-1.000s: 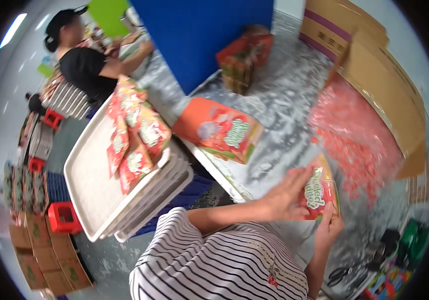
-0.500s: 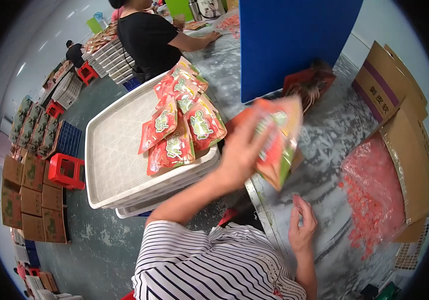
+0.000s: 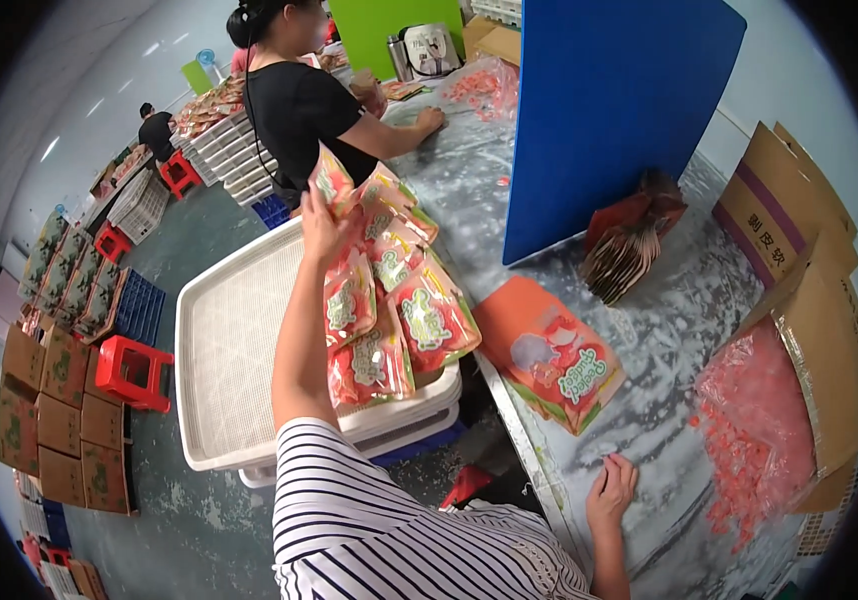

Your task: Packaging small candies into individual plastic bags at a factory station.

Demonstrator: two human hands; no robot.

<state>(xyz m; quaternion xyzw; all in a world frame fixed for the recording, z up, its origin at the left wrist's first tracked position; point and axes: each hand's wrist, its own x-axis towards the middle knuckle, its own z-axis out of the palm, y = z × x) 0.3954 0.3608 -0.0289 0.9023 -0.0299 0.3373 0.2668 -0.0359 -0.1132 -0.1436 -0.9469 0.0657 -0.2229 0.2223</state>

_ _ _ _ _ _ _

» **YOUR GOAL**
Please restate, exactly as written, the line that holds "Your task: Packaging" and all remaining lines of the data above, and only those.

» **WRITTEN ANSWER**
Your task: Packaging small candies into individual plastic bags at a factory station.

Demonstrator: two human hands; no robot.

<state>(xyz m; quaternion xyzw; all in a world frame fixed for the recording, z up, its origin at the left wrist's first tracked position; point and axes: each hand's wrist, its own x-axis towards the middle knuckle, its own z-axis out of the palm, y = z × x) 0.3954 0.3608 -0.0289 0.9023 -0.0299 0.3373 0.2668 -0.0359 -0.1132 -0.1436 -0.9469 0.0657 -0.2229 0.2223</state>

This output is complete.